Directions for this task:
Among the lines below, keep only those from the one containing "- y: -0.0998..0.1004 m" through the one containing "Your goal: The", and reproduce them exactly.

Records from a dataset
________
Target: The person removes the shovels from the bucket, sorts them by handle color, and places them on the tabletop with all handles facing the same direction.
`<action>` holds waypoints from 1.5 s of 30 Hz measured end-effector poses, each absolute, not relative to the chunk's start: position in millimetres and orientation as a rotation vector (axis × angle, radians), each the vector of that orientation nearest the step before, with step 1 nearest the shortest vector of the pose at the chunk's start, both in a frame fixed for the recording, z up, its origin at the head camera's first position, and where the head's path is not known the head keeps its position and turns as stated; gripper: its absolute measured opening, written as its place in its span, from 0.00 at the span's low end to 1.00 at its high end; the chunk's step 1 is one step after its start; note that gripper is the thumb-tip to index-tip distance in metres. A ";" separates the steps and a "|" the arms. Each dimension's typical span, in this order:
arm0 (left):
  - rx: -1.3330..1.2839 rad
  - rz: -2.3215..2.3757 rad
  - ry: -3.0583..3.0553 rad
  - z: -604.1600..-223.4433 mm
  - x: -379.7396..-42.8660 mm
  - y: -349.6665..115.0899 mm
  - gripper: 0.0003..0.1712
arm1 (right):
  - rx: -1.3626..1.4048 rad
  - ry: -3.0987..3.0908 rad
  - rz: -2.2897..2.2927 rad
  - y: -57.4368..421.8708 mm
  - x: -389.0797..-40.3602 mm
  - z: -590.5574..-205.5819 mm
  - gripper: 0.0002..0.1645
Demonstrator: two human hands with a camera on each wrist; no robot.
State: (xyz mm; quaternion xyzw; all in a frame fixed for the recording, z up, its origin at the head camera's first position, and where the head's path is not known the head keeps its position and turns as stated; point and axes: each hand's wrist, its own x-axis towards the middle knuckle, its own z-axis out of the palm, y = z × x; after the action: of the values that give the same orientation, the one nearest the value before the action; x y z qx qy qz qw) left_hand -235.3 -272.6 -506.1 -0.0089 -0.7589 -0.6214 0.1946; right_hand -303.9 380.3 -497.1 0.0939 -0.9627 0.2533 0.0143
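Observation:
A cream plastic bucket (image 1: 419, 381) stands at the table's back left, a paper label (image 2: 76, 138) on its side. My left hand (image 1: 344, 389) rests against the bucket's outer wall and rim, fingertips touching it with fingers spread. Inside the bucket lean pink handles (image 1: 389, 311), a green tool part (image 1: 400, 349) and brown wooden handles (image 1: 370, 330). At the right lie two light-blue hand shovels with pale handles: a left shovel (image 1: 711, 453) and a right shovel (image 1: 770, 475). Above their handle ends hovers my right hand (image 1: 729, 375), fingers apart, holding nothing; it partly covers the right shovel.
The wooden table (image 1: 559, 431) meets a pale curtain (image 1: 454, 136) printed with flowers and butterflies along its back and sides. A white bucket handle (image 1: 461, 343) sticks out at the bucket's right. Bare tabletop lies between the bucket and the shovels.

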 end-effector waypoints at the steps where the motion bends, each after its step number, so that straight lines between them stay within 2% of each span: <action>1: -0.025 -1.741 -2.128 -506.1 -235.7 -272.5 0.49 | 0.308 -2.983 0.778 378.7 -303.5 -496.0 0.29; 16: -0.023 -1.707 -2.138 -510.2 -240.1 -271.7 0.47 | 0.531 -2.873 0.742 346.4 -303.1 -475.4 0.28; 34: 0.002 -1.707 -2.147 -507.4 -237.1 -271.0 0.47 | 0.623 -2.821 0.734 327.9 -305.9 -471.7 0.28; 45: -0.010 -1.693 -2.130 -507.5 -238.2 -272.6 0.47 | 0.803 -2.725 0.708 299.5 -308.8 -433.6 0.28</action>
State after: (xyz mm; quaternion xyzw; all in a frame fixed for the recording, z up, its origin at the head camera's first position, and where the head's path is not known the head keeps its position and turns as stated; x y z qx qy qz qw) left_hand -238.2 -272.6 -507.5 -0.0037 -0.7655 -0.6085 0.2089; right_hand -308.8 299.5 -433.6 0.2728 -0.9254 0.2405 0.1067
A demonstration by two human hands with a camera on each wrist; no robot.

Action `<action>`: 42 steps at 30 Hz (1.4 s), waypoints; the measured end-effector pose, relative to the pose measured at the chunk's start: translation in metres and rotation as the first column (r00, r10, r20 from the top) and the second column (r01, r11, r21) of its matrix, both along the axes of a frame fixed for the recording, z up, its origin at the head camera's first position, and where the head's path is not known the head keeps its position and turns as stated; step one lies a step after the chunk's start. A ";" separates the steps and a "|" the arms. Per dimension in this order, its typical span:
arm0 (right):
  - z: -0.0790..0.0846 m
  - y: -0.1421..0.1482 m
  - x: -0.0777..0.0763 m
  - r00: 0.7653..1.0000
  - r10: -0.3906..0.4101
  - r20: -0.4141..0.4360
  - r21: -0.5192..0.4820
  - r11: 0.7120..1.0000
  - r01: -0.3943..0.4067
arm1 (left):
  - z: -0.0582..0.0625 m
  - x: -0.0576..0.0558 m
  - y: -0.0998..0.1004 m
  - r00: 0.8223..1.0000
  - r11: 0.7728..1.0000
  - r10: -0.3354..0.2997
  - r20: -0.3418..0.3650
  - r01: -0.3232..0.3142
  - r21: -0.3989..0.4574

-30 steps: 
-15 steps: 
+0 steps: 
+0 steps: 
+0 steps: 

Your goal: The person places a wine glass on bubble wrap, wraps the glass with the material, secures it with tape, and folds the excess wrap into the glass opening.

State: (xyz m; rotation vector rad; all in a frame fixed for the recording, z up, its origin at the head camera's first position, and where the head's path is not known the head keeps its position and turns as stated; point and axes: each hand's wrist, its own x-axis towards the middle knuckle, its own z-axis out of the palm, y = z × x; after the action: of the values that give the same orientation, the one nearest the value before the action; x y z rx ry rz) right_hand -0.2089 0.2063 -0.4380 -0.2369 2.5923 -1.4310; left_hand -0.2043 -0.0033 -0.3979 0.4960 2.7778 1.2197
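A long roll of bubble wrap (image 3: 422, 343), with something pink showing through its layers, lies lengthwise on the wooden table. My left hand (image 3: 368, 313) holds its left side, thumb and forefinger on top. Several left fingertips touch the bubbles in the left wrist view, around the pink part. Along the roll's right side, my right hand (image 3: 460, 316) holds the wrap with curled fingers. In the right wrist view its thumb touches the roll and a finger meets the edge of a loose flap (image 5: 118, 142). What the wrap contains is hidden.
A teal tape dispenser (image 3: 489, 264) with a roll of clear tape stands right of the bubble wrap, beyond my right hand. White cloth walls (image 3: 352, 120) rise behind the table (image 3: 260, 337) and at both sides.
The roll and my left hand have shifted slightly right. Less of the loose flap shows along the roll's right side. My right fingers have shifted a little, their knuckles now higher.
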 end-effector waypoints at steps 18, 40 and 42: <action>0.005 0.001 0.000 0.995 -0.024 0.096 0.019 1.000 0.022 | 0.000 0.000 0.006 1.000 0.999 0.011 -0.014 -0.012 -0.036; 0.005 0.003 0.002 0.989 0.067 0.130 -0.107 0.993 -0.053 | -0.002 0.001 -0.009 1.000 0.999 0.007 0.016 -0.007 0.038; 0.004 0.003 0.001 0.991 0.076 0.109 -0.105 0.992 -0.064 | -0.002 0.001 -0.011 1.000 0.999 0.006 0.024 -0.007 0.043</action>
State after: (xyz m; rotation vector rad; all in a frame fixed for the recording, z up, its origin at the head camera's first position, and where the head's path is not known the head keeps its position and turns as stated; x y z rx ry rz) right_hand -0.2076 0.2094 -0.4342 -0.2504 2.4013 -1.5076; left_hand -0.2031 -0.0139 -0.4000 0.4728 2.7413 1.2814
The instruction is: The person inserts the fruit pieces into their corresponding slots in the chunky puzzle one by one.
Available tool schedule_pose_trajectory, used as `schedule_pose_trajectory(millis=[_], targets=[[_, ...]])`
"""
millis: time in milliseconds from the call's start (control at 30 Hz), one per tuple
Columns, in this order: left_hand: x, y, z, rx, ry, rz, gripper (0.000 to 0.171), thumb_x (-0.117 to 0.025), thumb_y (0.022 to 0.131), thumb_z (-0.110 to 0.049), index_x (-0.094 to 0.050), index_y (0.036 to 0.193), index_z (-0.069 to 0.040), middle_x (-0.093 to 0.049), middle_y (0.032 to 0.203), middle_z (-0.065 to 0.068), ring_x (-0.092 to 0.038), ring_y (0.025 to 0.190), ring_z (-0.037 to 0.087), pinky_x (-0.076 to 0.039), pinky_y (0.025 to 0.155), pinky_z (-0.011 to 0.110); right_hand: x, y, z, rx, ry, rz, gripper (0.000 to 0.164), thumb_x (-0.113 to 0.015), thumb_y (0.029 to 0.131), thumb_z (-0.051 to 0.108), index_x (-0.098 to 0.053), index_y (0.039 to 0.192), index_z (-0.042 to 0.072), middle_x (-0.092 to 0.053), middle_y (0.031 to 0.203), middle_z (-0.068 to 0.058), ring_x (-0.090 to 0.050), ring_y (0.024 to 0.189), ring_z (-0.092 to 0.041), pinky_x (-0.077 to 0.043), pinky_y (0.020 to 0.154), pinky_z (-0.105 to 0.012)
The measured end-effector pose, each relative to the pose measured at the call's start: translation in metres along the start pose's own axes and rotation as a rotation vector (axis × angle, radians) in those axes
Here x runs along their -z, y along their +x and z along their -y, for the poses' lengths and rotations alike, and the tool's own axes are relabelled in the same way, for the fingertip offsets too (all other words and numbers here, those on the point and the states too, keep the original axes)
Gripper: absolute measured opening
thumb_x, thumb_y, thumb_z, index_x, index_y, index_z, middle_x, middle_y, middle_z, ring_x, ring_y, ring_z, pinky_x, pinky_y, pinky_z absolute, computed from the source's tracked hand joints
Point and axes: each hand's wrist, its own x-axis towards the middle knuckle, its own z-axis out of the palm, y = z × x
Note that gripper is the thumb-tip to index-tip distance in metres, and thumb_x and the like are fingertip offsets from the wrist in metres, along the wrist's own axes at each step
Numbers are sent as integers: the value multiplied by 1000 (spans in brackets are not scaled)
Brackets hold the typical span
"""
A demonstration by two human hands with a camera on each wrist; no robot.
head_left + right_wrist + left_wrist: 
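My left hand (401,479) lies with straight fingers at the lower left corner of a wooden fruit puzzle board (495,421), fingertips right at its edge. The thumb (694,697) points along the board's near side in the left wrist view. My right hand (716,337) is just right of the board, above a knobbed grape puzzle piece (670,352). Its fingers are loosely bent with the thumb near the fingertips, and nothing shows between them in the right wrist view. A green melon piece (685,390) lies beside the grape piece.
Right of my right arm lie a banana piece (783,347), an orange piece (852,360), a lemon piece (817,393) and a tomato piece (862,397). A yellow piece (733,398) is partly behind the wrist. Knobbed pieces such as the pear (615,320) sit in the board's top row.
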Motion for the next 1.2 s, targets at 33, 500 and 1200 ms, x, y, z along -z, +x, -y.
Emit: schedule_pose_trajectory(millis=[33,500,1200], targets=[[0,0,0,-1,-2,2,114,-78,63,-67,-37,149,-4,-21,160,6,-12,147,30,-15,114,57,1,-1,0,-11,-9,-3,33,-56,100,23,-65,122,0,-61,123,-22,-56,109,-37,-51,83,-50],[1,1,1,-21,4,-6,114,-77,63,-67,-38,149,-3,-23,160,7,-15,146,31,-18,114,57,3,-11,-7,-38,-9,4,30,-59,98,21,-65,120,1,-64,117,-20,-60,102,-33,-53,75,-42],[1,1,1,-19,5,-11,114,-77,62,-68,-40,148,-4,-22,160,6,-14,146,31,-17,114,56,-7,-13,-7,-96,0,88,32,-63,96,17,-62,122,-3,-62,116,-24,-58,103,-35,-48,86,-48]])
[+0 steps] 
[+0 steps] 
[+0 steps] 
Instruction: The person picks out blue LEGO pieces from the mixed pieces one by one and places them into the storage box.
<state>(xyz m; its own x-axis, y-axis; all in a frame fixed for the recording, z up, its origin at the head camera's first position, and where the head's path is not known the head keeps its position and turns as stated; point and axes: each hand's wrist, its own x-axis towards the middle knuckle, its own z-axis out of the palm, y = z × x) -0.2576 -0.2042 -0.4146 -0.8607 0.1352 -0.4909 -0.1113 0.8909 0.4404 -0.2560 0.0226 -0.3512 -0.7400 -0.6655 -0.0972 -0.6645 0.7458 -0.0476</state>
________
Response to this task:
  - y: -0.0998..0.1004 m
  - r00: 0.8223..1.0000
  - r11: 0.7728..1.0000
  - r10: -0.3354..0.2997
  - r20: -0.3418..0.3650
  - r01: -0.3232..0.3142
  - r21: -0.3989..0.4574

-30 steps: 
-15 steps: 
+0 steps: 
+0 steps: 
+0 steps: 

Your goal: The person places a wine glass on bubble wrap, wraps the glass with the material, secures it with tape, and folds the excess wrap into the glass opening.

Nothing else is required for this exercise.